### [DESCRIPTION OF THE TASK]
Return every record below exactly as written, omitting any pictures.

-- GIVEN ENTRIES follows --

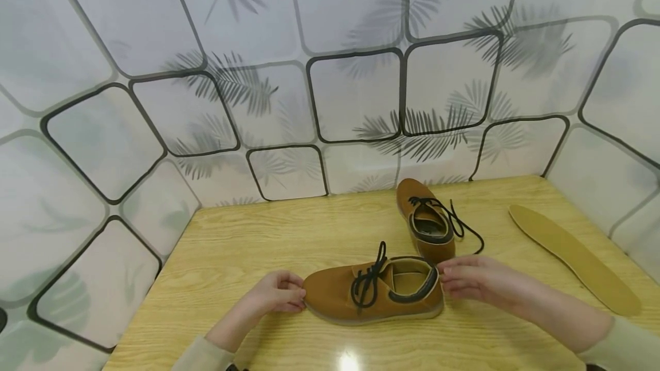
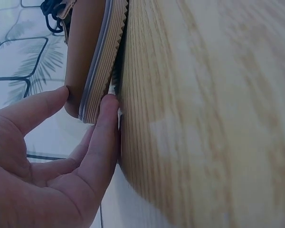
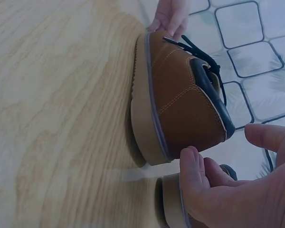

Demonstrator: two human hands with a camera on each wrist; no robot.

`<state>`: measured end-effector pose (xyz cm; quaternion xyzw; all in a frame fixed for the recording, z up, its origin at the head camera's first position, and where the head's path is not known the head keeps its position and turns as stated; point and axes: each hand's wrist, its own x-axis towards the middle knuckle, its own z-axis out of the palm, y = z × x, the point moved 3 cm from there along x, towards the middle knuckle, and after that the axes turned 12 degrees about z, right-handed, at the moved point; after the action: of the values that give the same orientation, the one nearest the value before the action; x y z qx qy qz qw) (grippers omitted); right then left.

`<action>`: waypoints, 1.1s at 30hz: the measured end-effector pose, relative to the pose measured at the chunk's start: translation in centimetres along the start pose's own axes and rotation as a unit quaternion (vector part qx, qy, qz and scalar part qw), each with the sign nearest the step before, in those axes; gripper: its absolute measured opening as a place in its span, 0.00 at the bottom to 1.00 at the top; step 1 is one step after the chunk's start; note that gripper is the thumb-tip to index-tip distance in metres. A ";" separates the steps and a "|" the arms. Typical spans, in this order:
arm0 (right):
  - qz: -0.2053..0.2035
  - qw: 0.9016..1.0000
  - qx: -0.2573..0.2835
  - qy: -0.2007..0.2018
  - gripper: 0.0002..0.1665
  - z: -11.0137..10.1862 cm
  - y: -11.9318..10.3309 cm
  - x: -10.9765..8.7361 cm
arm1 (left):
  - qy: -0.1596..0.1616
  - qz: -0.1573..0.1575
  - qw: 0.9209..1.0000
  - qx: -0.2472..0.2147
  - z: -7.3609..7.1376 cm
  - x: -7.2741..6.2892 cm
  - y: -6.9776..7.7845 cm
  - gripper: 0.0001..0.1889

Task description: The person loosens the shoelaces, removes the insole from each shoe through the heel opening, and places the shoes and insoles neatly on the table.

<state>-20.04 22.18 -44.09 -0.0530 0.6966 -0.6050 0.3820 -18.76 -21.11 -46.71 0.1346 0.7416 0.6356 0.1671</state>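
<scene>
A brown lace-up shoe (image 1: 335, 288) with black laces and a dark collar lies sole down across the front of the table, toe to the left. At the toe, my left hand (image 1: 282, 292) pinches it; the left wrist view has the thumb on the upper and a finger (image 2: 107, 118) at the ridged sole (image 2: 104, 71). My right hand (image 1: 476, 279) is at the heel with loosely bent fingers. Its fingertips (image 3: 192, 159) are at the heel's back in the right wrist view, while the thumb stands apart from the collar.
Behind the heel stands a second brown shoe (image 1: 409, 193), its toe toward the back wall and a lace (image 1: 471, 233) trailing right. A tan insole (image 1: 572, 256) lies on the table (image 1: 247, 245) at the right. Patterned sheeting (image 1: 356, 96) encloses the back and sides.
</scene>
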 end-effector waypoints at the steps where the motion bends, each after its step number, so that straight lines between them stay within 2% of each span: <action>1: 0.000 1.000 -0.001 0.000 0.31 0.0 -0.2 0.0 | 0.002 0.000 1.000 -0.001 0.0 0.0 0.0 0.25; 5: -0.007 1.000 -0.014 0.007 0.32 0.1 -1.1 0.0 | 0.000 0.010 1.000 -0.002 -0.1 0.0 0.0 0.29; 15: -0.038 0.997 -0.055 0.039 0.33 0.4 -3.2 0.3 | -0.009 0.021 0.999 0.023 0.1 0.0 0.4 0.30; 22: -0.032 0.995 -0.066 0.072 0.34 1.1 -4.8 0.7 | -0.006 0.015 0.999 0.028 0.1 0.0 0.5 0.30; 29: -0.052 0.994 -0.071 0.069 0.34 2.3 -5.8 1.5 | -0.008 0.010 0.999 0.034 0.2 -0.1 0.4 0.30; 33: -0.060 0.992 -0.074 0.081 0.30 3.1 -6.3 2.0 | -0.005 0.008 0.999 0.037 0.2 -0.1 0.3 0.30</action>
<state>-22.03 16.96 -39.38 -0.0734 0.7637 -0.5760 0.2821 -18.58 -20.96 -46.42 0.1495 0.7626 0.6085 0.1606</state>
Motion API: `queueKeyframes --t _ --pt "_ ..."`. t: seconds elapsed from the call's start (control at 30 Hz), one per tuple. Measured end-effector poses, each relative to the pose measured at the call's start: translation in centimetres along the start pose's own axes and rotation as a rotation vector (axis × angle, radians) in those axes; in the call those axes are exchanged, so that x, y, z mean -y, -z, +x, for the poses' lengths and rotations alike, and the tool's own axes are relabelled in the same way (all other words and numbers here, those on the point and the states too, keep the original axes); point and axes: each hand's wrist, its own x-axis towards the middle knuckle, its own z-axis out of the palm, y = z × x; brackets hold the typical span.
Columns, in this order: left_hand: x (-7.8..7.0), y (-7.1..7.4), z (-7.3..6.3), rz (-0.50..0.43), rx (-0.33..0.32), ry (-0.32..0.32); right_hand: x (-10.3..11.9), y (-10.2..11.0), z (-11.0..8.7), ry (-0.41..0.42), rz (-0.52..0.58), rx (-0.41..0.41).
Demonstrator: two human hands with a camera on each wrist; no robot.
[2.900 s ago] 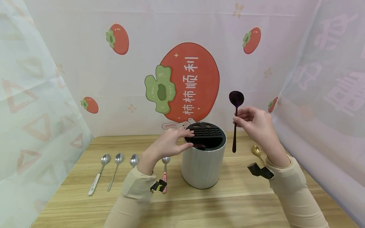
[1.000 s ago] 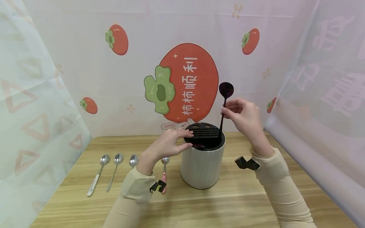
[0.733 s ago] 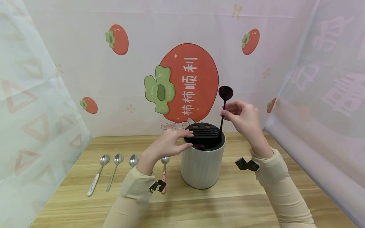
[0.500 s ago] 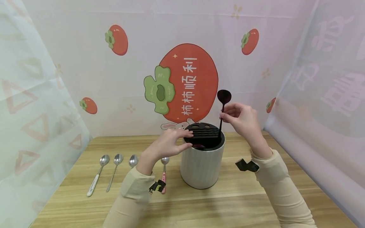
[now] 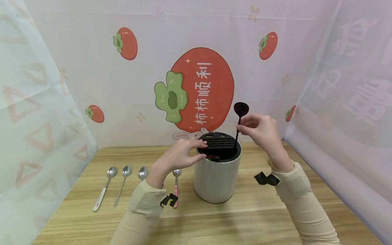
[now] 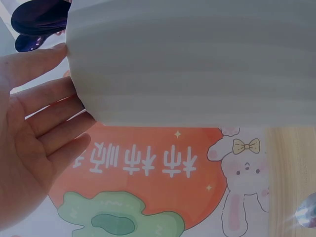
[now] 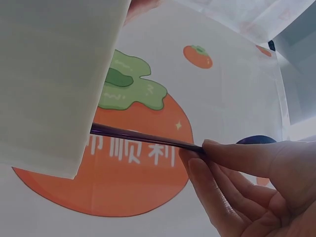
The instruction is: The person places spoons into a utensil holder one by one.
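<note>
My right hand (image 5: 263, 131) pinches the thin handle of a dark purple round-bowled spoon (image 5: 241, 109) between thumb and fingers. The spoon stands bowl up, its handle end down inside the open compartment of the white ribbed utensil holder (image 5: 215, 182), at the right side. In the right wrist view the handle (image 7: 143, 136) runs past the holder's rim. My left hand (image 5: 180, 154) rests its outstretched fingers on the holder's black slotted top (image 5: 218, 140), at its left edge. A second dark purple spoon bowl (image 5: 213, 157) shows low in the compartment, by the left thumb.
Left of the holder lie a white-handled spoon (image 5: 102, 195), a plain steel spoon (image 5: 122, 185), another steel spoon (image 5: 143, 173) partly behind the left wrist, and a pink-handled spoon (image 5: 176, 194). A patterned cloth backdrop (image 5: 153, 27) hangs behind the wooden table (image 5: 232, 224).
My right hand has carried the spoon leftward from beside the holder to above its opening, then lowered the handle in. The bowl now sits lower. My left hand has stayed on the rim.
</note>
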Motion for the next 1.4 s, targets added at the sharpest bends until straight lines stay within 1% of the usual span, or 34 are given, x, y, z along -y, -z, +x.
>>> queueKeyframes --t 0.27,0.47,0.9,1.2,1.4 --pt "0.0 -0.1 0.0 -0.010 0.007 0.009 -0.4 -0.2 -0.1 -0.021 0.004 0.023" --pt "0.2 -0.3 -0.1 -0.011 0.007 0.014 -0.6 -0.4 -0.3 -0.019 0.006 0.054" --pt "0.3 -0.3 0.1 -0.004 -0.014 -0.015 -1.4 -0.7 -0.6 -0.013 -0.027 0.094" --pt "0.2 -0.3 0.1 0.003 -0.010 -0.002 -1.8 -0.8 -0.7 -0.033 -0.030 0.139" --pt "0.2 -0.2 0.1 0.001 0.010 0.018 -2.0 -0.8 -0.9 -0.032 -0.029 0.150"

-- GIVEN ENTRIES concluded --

### [ANSWER]
Demonstrator: two human hands with a camera on each wrist; no robot.

`<state>`: measured end-effector pose (xyz cm; quaternion xyzw; all in a frame fixed for the recording, z up, its origin at the head camera's first position, and where the head's path is not known the head keeps its position and turns as stated; point and axes: each hand's wrist, its own x-axis towards the middle knuckle, its own z-axis out of the palm, y = z × x, the point moved 3 cm from there along x, towards the middle knuckle, and after that the axes turned 12 degrees about z, right-handed, at the moved point; after the action: of the values that give the same orientation, the one nearest the value before the action; x y z qx qy qz qw) (grippers omitted); right then left.

`<action>`: waypoints, 1.1s at 30hz: the measured end-effector pose, relative to the pose measured at the chunk's start: translation in centimetres along the start pose's own axes and rotation as a unit quaternion (vector part qx, qy, qz and scalar part qw), each with the sign nearest the step before, in those axes; gripper: its absolute measured opening as a place in its span, 0.00 at the bottom to 1.00 at the top; step 1 is one step after the chunk's start; note that gripper is the thumb-tip to index-tip distance in metres. A ";" separates the steps and a "|" the arms. Typical spans, in this order:
arm0 (right):
  - qz: -0.2053..0.2035
  - qw: 0.9016..1.0000
  - qx: -0.2573..0.2835
  - qy: -0.2007..0.2018
  - gripper: 0.0002..0.1665
  - z: -11.0137..10.1862 cm
  - y: -11.9318..10.3309 cm
  - x: -10.9765..8.7361 cm
arm1 (left):
  - qy: -0.1596..0.1616
  - qz: -0.1573..0.1575
  - qw: 0.9209..1.0000
  - qx: -0.2472..0.2147
  - z: -7.3609..7.1376 cm
  - x: -7.2741..6.2892 cm
  - y: -6.9776..7.7845 cm
  - gripper: 0.0001..0.1889

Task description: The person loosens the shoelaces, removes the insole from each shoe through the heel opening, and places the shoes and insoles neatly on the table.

<state>-20.04 22.18 -44.09 -0.0530 0.6966 -0.6050 0.3820 -18.76 -21.11 -46.71 0.1346 0.7416 0.6356 0.1671</state>
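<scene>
A brown lace-up shoe (image 1: 335, 288) with black laces and a dark collar lies sole down across the front of the table, toe to the left. At the toe, my left hand (image 1: 282, 292) pinches it; the left wrist view has the thumb on the upper and a finger (image 2: 107, 118) at the ridged sole (image 2: 104, 71). My right hand (image 1: 476, 279) is at the heel with loosely bent fingers. Its fingertips (image 3: 192, 159) are at the heel's back in the right wrist view, while the thumb stands apart from the collar.
Behind the heel stands a second brown shoe (image 1: 409, 193), its toe toward the back wall and a lace (image 1: 471, 233) trailing right. A tan insole (image 1: 572, 256) lies on the table (image 1: 247, 245) at the right. Patterned sheeting (image 1: 356, 96) encloses the back and sides.
</scene>
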 end-effector waypoints at the steps where the motion bends, each after its step number, so that straight lines between them stay within 2% of each span: <action>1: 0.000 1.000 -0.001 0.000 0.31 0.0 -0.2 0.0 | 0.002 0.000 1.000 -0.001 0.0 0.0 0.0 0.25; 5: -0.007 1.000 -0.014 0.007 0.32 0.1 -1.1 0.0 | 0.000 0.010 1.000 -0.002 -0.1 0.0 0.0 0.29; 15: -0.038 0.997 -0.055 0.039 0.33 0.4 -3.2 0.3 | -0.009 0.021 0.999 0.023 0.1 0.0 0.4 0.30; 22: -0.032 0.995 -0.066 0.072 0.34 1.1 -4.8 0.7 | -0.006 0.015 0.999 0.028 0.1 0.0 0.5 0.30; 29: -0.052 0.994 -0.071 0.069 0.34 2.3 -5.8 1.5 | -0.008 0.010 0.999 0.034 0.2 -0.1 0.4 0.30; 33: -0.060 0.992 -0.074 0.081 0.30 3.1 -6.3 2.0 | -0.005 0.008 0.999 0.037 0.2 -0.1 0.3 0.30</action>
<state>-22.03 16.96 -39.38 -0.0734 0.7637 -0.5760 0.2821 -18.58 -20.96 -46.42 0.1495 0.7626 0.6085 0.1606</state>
Motion API: `queueKeyframes --t _ --pt "_ ..."`. t: seconds elapsed from the call's start (control at 30 Hz), one per tuple. Measured end-effector poses, each relative to the pose measured at the call's start: translation in centimetres along the start pose's own axes and rotation as a rotation vector (axis × angle, radians) in those axes; in the call those axes are exchanged, so that x, y, z mean -y, -z, +x, for the poses' lengths and rotations alike, and the tool's own axes are relabelled in the same way (all other words and numbers here, those on the point and the states too, keep the original axes); point and axes: each hand's wrist, its own x-axis towards the middle knuckle, its own z-axis out of the palm, y = z × x; brackets hold the typical span.
Columns, in this order: left_hand: x (-7.8..7.0), y (-7.1..7.4), z (-7.3..6.3), rz (-0.50..0.43), rx (-0.33..0.32), ry (-0.32..0.32); right_hand: x (-10.3..11.9), y (-10.2..11.0), z (-11.0..8.7), ry (-0.41..0.42), rz (-0.52..0.58), rx (-0.41..0.41).
Demonstrator: two human hands with a camera on each wrist; no robot.
[2.900 s ago] 
[1.000 s ago] 
[0.733 s ago] 
[0.500 s ago] 
[now] 
[now] 
[now] 
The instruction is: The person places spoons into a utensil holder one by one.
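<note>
My right hand (image 5: 263, 131) pinches the thin handle of a dark purple round-bowled spoon (image 5: 241, 109) between thumb and fingers. The spoon stands bowl up, its handle end down inside the open compartment of the white ribbed utensil holder (image 5: 215, 182), at the right side. In the right wrist view the handle (image 7: 143, 136) runs past the holder's rim. My left hand (image 5: 180, 154) rests its outstretched fingers on the holder's black slotted top (image 5: 218, 140), at its left edge. A second dark purple spoon bowl (image 5: 213, 157) shows low in the compartment, by the left thumb.
Left of the holder lie a white-handled spoon (image 5: 102, 195), a plain steel spoon (image 5: 122, 185), another steel spoon (image 5: 143, 173) partly behind the left wrist, and a pink-handled spoon (image 5: 176, 194). A patterned cloth backdrop (image 5: 153, 27) hangs behind the wooden table (image 5: 232, 224).
My right hand has carried the spoon leftward from beside the holder to above its opening, then lowered the handle in. The bowl now sits lower. My left hand has stayed on the rim.
</note>
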Motion for the next 1.4 s, targets added at the sharpest bends until straight lines stay within 1% of the usual span, or 34 are given, x, y, z along -y, -z, +x.
>>> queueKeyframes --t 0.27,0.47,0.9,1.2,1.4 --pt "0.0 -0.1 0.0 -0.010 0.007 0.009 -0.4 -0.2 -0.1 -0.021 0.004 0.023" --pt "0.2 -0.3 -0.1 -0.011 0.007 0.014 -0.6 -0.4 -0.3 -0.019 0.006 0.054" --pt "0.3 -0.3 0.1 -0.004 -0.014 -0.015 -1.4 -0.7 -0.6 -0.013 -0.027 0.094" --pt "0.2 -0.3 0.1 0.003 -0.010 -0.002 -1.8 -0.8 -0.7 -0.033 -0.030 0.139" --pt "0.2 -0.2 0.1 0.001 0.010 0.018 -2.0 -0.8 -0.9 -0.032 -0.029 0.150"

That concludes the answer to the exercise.